A huge, huge role. One of my goals for a future book is to take the entire town of Darby and model it and sketch up in Photoshop and create the town as a work of visual art. I wanted to be a painter before I wanted to be a writer. I do a huge amount of drawing. I think my work is pretty visual. I have a tattoo on my hand of a stick with a string around it. I take sticks and hang them on the wall, as a kind of symbol of my identity as a maker of things: I make a novel, I make a poem, I make a piece of furniture, I make a sculptural stick.
You recently released an e-book, and “Never Back Down” is available digitally. The last time The Wire interviewed you, you talked about writing on an Underwood typewriter. How do digital books figure into the future of publishing for you? Can there be a balance between new technology and tradition?
I still use the Underwood at my office at Dartmouth... When the first Kindle came out, I bought one just for the hell of it and discovered, holy shit, I can keep all my books in my pocket. I read in a funny way, I read about 15 to 20 books at a time. I used to have books just lying around everywhere. I’d go from one book to another and couldn’t find them. Now they’re just in one place in my pocket and I’m grateful for that opportunity to just read, read, read. A lot of my friends, they have this resentment for e-books. They’re all pro-book. Well, I’m pro-book, too. Books aren’t going to disappear. They’re too good a delivery system for print to disappear. They’re going to have to share the stage with e-books, same way they share the stage with magazines and newspapers. It’s actually revitalized reading. Back in the ’90s, intellectuals like myself were worried that reading would disappear, that people would just watch TV and movies. But along came e-mail and now everybody reads and everybody writes every day. I think e-books are great. There are going to be some losers along the way, but generally speaking, I think it’s great for society.
I’ve heard that taking road trips helps you write—that on long car trips, you come up with whole books. Can you tell me about that process?

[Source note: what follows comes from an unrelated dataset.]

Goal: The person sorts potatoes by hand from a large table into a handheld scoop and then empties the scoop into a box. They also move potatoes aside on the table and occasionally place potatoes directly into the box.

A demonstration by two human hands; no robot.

My main method of writing is I don’t start with a plot or story, I start with characters. I try to create a kind of database in my head of a fictional world based on the protagonist. That’s the first draft. The first draft, I’ve got a huge amount of information about the character, but I don’t know what his story is. I take a lot of notes. I get in my car, I have a voice recorder in my hand or my pocket and a yellow legal notepad with a pencil handy so I can take notes while I’m driving. When you drive, you tend to scheme … that’s what plotting is. The kind of brain waves that driving promotes are the kind of brainwaves you need to plot. I’ll plot the book. If I start driving, by the time I get to New Mexico from New Hampshire, I’ve got a pretty good plot for a book (laughs). So then I turn around and come home.
You’ve called yourself a “New Hampshire writer.” What does that title mean to you?
It’s really great to be in one place for a long time, to see it grow and change and transubstantiate. I just love it here. I feel a kind of richness in the state. People say, “Ernie, why don’t you go to New York?” I love to visit those places, but I get homesick after four or five days. I don’t want to go anywhere else other than where I am. I’m a homebody. As for making a literary reputation, I decided I mainly wanted to write about working people and the people I knew, and I stuck with that and I’m really glad I made that decision. I published six Darby books and finished a seventh one I’m trying to sell now. For better or for worse, I think that’s my legacy, writing about the working-class New Hampshire. I don’t think anybody of my generation has done as much for that. That’s what I’m leaving the world. This is my little tiny niche.
Ernest Hebert will read from Never Back Down” on Friday, Aug. 24 at 7 p.m., at RiverRun Bookstore, 142 Fleet St., Portsmouth.